Furthermore, these organizations are characterized by lack of transparency, equality, integrity, work devotion, team work, diligence and so forth. Ethiopian universities are also not free from political influences. They are becoming the center of political exercise by both ruling and opposition parties. This discrepancy is intensifying ethnic and political based conflicts amongst students and, to some extent, amongst employees and leaders.
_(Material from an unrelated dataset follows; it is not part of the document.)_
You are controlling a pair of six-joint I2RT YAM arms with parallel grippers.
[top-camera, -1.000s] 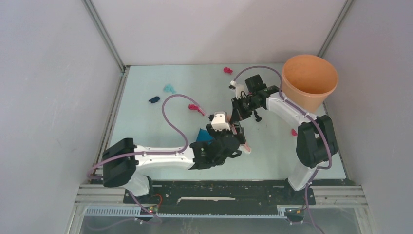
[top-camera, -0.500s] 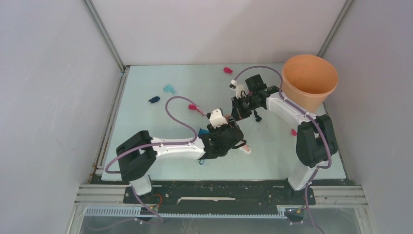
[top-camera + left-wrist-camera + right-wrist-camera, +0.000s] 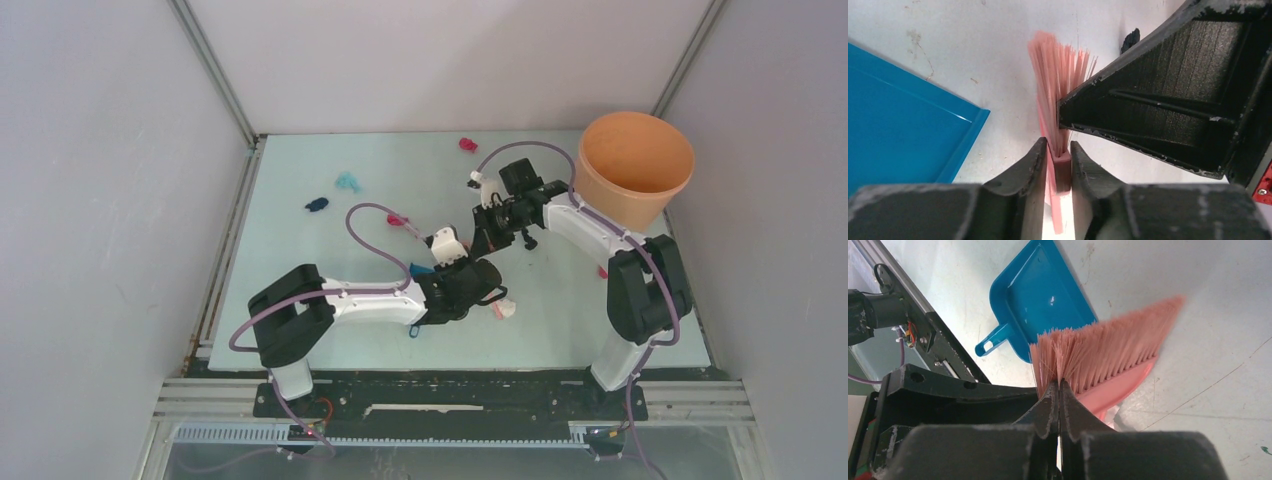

For this reason, Ethiopian Federal government and other stakeholders ought to give strong attention to resuscitate ethical principle and values in order to build ethical culture and develop moral consciousness in these public higher educations. This is helpful not only for healthy functioning of workers and students, but also for distancing insidious political games from center of excellences. To get it practically implemented, Ethiopian government, in collaboration with Ethiopian Ministry of Science and Higher Education, should adopt a well-established and uniform Institutional Code of Ethics and provide strong and refined feasible mechanism of employees’ performance appraisal. This is not an easy task, but it requires a tough commitment and dedication from all concerned bodies.

The development of nationwide ethical culture and consciousness also plays a great role to reduce our collective attitudinal change to the philosophical lane of excessive materialism, selfish individualism and exploitative capitalism. As far as man is not only a social animal (man cannot live as man, without society), but also a moral being and a moral agent, people should be educated on the dangers of corruption, excessive materialism and the culture of ‘get rich quick’. Ethiopian government should reconsider and regulate institutional ethics including codes of ethical policies and procedures with guidelines on appropriate standards of behavior. These policies should be part of public universities’ major strategy.